§ Task description: Below is a listing; transcribe it exactly but without any images.

§ Data extract:
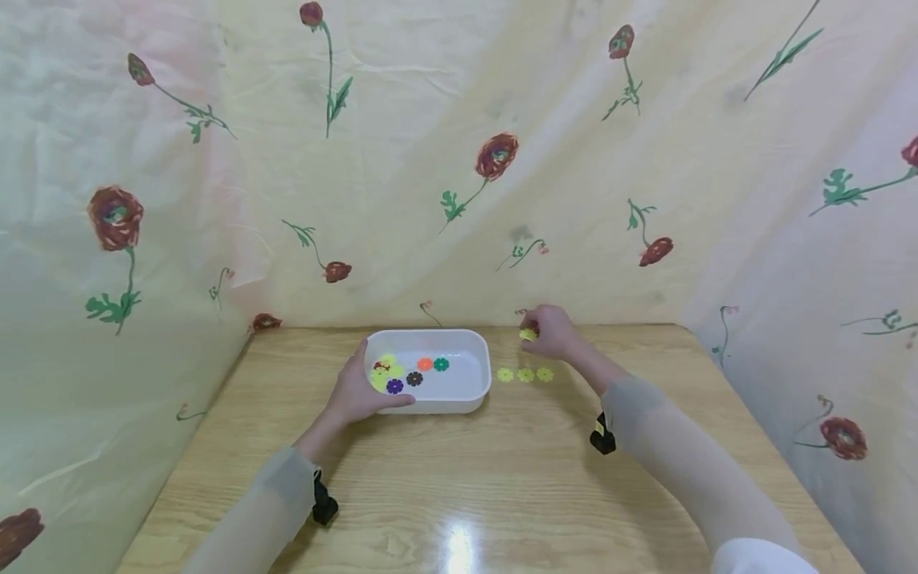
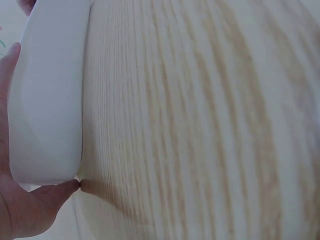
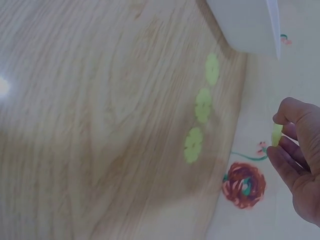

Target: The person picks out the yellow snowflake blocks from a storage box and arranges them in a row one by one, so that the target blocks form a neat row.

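The right hand [image 1: 554, 331] lightly pinches a yellow, flower-shaped plastic disc [image 1: 527, 335] beyond three matching discs [image 1: 526, 375], probably aiding control, while the left hand [image 1: 357, 388] grips a white, rectangular plastic tub [image 1: 452, 405].

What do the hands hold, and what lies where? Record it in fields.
left hand: grips white tray at its left end
right hand: pinches one yellow flower piece
on table: three yellow flower pieces in a row, right of the tray
in tray: orange piece, green piece, purple piece, dark piece; yellow pieces clustered at left
backdrop: flowered cloth
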Motion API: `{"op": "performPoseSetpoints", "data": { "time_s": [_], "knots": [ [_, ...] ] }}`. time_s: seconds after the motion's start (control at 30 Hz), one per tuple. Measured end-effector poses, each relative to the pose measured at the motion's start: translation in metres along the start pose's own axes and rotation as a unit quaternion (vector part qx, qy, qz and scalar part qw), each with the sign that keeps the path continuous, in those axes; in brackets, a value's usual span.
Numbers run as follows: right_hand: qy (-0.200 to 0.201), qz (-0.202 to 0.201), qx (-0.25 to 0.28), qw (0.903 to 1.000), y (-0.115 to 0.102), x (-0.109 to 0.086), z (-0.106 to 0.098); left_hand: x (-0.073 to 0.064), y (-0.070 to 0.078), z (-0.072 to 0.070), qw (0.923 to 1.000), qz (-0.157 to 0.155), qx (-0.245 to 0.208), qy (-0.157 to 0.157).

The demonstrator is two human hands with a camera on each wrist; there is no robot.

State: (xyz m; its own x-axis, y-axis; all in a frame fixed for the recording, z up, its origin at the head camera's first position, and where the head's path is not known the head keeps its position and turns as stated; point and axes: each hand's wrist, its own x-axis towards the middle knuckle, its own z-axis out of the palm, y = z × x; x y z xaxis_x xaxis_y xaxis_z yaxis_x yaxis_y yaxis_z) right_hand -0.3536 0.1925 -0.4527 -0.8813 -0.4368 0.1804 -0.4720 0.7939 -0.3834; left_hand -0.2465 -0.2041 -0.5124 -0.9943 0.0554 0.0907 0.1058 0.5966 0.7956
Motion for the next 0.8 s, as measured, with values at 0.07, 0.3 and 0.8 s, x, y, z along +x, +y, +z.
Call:
{"op": "performPoseSetpoints", "data": {
  "time_s": [0.07,0.3,0.8],
  "knots": [
    [0.002,-0.004,-0.001,1.0000,0.003,-0.003,-0.001,0.000,-0.001,-0.001,1.0000,0.001,0.001,0.001],
    [-0.003,-0.007,-0.011,0.9999,0.015,-0.011,0.001,0.002,-0.003,-0.002,0.9999,0.013,-0.009,0.006],
    [-0.012,0.013,0.005,0.9998,0.039,-0.038,0.007,0.001,-0.002,0.000,0.9999,-0.007,-0.007,0.000]
  ]
}}
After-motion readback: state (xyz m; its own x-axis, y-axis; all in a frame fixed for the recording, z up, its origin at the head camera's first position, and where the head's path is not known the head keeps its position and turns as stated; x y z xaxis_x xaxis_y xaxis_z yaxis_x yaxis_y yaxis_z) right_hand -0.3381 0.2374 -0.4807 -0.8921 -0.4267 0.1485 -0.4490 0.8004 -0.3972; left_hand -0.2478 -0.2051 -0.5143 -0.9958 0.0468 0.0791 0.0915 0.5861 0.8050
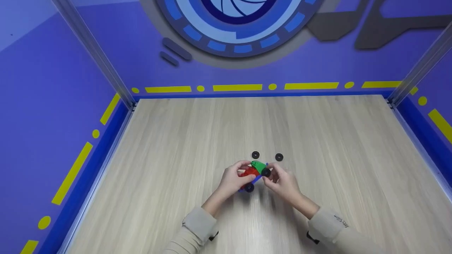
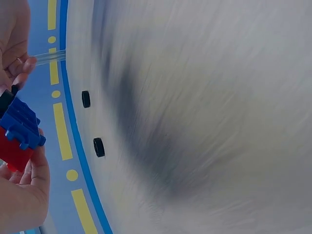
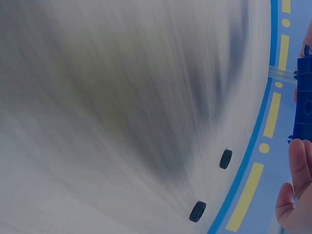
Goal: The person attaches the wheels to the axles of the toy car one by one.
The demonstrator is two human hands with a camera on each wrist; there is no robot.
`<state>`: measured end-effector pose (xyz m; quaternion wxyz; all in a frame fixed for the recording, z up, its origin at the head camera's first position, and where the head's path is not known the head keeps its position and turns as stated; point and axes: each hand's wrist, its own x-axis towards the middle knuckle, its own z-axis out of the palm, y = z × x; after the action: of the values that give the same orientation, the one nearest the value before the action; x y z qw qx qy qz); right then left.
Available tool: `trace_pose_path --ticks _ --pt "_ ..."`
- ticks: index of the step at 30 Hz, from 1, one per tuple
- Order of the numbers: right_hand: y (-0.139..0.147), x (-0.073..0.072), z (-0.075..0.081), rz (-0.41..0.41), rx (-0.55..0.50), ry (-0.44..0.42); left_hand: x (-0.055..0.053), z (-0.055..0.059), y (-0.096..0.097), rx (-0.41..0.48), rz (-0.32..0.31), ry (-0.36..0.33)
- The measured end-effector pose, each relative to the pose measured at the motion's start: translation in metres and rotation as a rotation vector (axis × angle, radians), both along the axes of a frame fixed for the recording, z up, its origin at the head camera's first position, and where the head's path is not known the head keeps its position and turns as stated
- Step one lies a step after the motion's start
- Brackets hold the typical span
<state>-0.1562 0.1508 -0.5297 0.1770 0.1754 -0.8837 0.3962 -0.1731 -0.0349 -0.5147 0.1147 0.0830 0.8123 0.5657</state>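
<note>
Near the middle of the table, both hands hold up a toy car with a red body (image 1: pixel 250 171), a green front part (image 1: pixel 260 166) and a blue chassis (image 2: pixel 22 124). My left hand (image 1: pixel 232 179) grips the red body, its thumb along the near side. At the green end, my right hand (image 1: pixel 286 182) pinches a black wheel (image 1: pixel 266 172) between thumb and fingers. Another black wheel (image 1: pixel 249 187) sits at the car's near end. In the right wrist view the chassis underside (image 3: pixel 304 97) shows, with fingertips at one end; the wheels' far sides are hidden.
Two loose black wheels lie flat on the wooden table (image 1: pixel 169 158) just beyond the hands, one on the left (image 1: pixel 255 155) and one on the right (image 1: pixel 279 157). Blue panels with yellow marks (image 1: pixel 237 87) wall the table at the back and sides.
</note>
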Motion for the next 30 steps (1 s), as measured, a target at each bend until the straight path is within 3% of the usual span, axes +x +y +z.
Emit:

§ Exercise solution:
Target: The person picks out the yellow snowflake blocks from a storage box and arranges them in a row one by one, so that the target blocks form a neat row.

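The right hand [image 1: 554, 331] lightly pinches a yellow, flower-shaped plastic disc [image 1: 527, 335] beyond three matching discs [image 1: 526, 375], probably aiding control, while the left hand [image 1: 357, 388] grips a white, rectangular plastic tub [image 1: 452, 405].

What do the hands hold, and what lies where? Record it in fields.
left hand: grips white tray at its left end
right hand: pinches one yellow flower piece
on table: three yellow flower pieces in a row, right of the tray
in tray: orange piece, green piece, purple piece, dark piece; yellow pieces clustered at left
backdrop: flowered cloth
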Motion API: `{"op": "performPoseSetpoints", "data": { "time_s": [_], "knots": [ [_, ...] ] }}`. time_s: seconds after the motion's start (control at 30 Hz), one per tuple. Measured end-effector poses, each relative to the pose measured at the motion's start: translation in metres along the start pose's own axes and rotation as a unit quaternion (vector part qx, qy, qz and scalar part qw), each with the sign that keeps the path continuous, in those axes; in brackets, a value's usual span.
Numbers run as follows: right_hand: qy (-0.200 to 0.201), qz (-0.202 to 0.201), qx (-0.25 to 0.28), qw (0.903 to 1.000), y (-0.115 to 0.102), x (-0.109 to 0.086), z (-0.106 to 0.098); left_hand: x (-0.073 to 0.064), y (-0.070 to 0.078), z (-0.072 to 0.070), qw (0.923 to 1.000), qz (-0.157 to 0.155), qx (-0.245 to 0.208), qy (-0.157 to 0.157).

The demonstrator is two human hands with a camera on each wrist; there is no robot.

State: (xyz m; its own x-axis, y-axis; all in a frame fixed for the recording, z up, its origin at the head camera's first position, and where the head's path is not known the head keeps its position and turns as stated; point and axes: each hand's wrist, its own x-axis towards the middle knuckle, its own z-axis out of the palm, y = z × x; x y z xaxis_x xaxis_y xaxis_z yaxis_x yaxis_y yaxis_z) right_hand -0.3536 0.1925 -0.4527 -0.8813 -0.4368 0.1804 -0.4720 0.7939 -0.3834; left_hand -0.2465 -0.2041 -0.5124 -0.9943 0.0554 0.0907 0.1058 0.5966 0.7956
Motion for the next 0.8 s, as measured, with values at 0.07, 0.3 and 0.8 s, x, y, z along +x, +y, +z.
Call:
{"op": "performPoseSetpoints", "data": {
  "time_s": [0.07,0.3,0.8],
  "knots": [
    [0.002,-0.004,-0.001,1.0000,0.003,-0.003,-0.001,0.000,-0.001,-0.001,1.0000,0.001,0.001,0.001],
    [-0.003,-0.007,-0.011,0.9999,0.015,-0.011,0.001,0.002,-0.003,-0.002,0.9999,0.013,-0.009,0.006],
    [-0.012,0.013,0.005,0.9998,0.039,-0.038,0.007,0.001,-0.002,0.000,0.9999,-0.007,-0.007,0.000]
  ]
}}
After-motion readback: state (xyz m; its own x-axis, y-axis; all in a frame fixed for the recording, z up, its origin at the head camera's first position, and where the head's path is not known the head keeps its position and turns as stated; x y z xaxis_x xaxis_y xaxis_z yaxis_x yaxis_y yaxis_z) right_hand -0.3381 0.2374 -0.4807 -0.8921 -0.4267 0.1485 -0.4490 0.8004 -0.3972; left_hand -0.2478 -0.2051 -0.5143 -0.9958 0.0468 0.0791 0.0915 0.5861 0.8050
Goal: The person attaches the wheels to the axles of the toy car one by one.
The demonstrator is two human hands with a camera on each wrist; there is no robot.
`<state>`: measured end-effector pose (xyz m; quaternion wxyz; all in a frame fixed for the recording, z up, its origin at the head camera's first position, and where the head's path is not known the head keeps its position and turns as stated; point and axes: each hand's wrist, its own x-axis towards the middle knuckle, its own z-axis out of the palm, y = z × x; after the action: of the values that give the same orientation, the one nearest the value before the action; x y z qw qx qy qz); right then left.
Available tool: `trace_pose_path --ticks _ --pt "_ ..."`
- ticks: index of the step at 30 Hz, from 1, one per tuple
- Order of the numbers: right_hand: y (-0.139..0.147), x (-0.073..0.072), z (-0.075..0.081), rz (-0.41..0.41), rx (-0.55..0.50), ry (-0.44..0.42); left_hand: x (-0.055..0.053), z (-0.055..0.059), y (-0.096..0.097), rx (-0.41..0.48), rz (-0.32..0.31), ry (-0.36..0.33)
- The measured end-effector pose, each relative to the pose measured at the motion's start: translation in metres and rotation as a rotation vector (axis × angle, radians), both along the axes of a frame fixed for the recording, z up, its origin at the head camera's first position, and where the head's path is not known the head keeps its position and turns as stated
- Step one lies a step after the motion's start
- Brackets hold the typical span
<state>-0.1562 0.1508 -0.5297 0.1770 0.1754 -0.8837 0.3962 -0.1731 -0.0349 -0.5147 0.1147 0.0830 0.8123 0.5657</state>
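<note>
Near the middle of the table, both hands hold up a toy car with a red body (image 1: pixel 250 171), a green front part (image 1: pixel 260 166) and a blue chassis (image 2: pixel 22 124). My left hand (image 1: pixel 232 179) grips the red body, its thumb along the near side. At the green end, my right hand (image 1: pixel 286 182) pinches a black wheel (image 1: pixel 266 172) between thumb and fingers. Another black wheel (image 1: pixel 249 187) sits at the car's near end. In the right wrist view the chassis underside (image 3: pixel 304 97) shows, with fingertips at one end; the wheels' far sides are hidden.
Two loose black wheels lie flat on the wooden table (image 1: pixel 169 158) just beyond the hands, one on the left (image 1: pixel 255 155) and one on the right (image 1: pixel 279 157). Blue panels with yellow marks (image 1: pixel 237 87) wall the table at the back and sides.
</note>
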Motion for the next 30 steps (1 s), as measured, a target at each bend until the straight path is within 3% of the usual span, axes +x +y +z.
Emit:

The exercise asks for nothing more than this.